Astoria, the oldest American city west of the Rocky Mountains stretches along a peninsula, Coxcomb Hill, and overlooks the mighty Columbia River where it meets the Pacific Ocean.

Close by Sea Bird’s anchorage is the site of Fort Astor where John Jacob Astor’s ship Tonquin arrived from New York City by way of Cape Horn in 1811. Astor intended to establish a fur trading empire and the first American settlement on these far shores.

Astor’s endeavor was short-lived after the War of 1812 started. His representatives, nearly all hired from the Northwest Fur Company in Canada, sold out Astor to their Highland clansmen for pennies on the dollar.

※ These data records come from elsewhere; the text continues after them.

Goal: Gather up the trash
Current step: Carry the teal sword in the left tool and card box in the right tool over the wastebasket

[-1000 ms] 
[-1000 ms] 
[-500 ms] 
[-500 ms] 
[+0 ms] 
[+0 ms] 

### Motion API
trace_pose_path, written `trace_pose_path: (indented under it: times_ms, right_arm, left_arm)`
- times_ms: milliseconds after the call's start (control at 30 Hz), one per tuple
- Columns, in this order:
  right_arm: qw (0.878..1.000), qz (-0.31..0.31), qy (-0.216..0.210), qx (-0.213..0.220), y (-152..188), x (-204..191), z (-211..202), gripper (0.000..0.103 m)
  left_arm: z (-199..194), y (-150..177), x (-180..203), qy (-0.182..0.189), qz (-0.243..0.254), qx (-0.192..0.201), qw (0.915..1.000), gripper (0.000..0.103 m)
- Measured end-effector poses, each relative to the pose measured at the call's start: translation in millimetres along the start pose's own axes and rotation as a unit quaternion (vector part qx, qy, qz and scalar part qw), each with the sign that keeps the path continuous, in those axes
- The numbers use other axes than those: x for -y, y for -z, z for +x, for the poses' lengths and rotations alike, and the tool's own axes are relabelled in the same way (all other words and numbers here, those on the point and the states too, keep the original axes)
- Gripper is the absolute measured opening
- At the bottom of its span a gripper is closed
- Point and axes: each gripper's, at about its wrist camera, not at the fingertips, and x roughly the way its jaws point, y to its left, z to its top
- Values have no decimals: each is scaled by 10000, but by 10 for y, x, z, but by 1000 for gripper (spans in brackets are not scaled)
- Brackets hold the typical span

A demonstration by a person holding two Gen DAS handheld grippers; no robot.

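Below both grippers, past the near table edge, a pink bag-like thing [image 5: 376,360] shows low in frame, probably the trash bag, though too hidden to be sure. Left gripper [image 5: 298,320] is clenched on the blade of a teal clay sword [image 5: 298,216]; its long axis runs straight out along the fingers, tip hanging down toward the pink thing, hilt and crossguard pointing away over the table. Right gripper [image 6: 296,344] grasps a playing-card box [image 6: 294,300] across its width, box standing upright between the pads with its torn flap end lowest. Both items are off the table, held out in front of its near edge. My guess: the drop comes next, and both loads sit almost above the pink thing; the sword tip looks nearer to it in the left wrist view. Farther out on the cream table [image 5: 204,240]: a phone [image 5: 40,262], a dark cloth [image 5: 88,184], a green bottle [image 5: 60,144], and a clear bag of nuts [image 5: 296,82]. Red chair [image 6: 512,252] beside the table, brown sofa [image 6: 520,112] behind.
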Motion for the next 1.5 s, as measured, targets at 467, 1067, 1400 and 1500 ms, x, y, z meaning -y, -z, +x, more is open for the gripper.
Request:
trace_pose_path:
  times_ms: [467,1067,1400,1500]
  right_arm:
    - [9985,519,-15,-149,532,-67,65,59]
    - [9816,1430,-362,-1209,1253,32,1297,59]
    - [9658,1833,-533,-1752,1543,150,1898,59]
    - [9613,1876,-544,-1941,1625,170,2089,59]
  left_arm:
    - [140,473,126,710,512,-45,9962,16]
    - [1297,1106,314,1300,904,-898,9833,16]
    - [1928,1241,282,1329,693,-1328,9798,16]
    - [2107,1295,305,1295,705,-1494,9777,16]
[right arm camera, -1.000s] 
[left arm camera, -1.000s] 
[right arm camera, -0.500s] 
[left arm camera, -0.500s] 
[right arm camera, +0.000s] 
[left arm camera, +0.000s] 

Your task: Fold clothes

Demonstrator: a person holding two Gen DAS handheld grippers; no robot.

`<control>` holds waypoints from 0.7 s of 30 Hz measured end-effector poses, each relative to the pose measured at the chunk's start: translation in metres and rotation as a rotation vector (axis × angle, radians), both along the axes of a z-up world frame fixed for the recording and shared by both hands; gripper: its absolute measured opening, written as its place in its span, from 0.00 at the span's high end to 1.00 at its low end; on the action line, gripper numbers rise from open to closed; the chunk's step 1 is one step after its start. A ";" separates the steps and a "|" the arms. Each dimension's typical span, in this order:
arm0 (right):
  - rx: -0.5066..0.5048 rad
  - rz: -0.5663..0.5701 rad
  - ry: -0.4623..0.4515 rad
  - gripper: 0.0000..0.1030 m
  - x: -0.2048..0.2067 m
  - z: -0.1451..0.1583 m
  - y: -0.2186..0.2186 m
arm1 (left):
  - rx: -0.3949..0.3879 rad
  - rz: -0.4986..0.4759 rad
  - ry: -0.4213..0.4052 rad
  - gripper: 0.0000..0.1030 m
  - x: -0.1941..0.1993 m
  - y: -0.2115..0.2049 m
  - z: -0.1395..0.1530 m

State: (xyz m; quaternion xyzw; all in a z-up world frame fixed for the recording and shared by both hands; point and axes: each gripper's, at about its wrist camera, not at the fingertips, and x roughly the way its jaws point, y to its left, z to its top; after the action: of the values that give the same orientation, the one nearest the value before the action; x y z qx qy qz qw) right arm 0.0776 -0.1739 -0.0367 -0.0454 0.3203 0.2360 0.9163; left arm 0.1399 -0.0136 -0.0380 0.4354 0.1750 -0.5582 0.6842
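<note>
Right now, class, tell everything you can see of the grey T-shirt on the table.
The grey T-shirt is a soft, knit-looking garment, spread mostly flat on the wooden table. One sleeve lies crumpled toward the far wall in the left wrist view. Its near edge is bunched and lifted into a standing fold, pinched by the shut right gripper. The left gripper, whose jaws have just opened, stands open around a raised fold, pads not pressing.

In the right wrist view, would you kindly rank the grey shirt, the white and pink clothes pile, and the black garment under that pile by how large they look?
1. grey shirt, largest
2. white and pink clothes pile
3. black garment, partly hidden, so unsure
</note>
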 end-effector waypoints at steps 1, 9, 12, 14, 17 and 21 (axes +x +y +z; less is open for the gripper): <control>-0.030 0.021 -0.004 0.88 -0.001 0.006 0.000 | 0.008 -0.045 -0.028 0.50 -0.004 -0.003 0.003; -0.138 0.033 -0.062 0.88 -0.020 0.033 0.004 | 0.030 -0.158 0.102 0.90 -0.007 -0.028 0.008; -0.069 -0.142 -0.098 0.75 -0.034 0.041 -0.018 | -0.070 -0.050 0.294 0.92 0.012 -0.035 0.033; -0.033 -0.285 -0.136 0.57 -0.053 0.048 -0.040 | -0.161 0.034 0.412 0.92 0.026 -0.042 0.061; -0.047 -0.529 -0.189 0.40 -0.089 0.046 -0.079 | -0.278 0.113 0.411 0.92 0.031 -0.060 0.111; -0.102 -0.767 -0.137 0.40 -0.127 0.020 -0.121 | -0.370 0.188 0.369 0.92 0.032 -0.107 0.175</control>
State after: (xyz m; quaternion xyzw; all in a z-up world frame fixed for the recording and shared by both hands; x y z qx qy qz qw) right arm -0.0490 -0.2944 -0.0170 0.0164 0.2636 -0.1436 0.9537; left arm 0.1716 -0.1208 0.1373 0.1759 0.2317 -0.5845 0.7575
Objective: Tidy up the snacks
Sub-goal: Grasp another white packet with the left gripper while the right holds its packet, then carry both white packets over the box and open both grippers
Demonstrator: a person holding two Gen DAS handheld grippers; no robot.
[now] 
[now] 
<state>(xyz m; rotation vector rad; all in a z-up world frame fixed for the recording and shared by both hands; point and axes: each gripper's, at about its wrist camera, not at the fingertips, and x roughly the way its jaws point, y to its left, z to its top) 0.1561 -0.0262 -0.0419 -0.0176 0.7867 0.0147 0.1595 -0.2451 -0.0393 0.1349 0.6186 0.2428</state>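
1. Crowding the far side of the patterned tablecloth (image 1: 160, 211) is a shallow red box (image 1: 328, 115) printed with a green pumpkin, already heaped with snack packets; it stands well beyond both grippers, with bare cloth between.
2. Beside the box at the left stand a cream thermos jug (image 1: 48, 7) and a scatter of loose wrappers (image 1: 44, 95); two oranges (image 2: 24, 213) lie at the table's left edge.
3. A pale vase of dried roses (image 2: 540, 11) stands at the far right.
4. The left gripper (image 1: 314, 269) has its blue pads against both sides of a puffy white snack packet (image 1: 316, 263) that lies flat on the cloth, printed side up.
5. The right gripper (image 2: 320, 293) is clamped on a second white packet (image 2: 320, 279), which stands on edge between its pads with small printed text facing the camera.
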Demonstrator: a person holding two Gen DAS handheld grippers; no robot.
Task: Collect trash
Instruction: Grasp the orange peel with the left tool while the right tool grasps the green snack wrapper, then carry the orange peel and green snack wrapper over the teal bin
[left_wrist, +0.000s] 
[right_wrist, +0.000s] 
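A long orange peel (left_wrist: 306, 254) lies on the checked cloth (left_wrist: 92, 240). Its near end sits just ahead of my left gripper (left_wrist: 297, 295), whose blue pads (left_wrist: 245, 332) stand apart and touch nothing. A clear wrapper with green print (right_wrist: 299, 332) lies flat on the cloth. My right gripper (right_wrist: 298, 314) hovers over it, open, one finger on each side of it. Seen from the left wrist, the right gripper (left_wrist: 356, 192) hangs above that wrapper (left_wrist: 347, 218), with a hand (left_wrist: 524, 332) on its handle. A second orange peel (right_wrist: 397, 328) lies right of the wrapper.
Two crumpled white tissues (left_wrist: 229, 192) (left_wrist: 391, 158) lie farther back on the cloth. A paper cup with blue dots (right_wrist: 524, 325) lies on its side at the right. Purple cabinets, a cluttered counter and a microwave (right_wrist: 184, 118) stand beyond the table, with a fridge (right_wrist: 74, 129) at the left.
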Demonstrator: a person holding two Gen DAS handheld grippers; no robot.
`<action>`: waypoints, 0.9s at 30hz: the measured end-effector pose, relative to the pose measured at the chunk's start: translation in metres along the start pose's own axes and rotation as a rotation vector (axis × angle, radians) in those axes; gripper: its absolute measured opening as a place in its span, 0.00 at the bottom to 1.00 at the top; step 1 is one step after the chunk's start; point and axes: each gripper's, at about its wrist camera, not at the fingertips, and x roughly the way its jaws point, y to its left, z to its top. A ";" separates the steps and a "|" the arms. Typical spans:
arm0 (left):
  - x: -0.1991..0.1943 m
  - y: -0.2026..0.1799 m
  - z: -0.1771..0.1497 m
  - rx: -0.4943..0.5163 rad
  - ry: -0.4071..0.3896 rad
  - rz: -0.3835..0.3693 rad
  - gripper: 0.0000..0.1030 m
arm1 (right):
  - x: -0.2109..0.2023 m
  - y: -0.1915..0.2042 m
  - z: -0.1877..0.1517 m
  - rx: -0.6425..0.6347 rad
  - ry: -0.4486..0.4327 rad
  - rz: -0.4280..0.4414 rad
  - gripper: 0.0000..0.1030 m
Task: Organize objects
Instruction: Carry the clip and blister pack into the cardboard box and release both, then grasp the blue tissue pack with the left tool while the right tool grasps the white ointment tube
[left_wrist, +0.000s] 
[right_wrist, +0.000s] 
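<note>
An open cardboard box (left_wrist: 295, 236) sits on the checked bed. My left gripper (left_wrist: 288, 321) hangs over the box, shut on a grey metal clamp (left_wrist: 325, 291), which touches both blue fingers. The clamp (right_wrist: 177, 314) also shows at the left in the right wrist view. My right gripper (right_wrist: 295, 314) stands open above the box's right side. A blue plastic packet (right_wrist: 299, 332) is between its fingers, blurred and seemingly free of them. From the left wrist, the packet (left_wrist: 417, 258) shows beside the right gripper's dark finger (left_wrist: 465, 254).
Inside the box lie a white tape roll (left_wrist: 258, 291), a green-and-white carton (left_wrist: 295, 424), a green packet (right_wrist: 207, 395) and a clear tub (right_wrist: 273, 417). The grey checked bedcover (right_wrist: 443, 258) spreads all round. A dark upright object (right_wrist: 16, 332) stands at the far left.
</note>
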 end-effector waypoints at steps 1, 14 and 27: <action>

It became Fort George under the British and then Astoria when joint occupation of the Oregon Country by Britain and America ended.

A portion of Fort Astor is replicated on the site and the landscaping is native shrubs first collected and described by Lewis and Clark when they over-wintered in 1805-06 at nearby Fort Clatsop National Historic Memorial.

The salal (Gaulthria shallon) that is so conspicuous at both fort sites is a mass of shiny green or new russet leaves and is all covered in May with waxy pink-tinted flowers that hang in mass like tiny bells.

Capt. Clark noted Feb. 8, 1806, that the Clatsop Indians praised salal berries for eating. He wrote in his journal: “The shallon is the production of a shrub which I have taken to be a species of loral (laurel) and mentioned as abounding in the neighborhood and that the Elk fed much on its leaves.”

Our guests experienced Astoria and environs today from the Astor Column at the top of Coxcomb Hill, to the Columbia Maritime Museum and onto Fort Clatsop. The climax before starting upriver to Portland was a run west with Sea Bird to the bar where the Columbia’s currents meet the incoming swells of the Pacific close by Cape Disappointment. Here, Capt. Robert Gray in 1792 first established that this was the long sought River of the West, which he then named for his ship the Columbia Rediviva.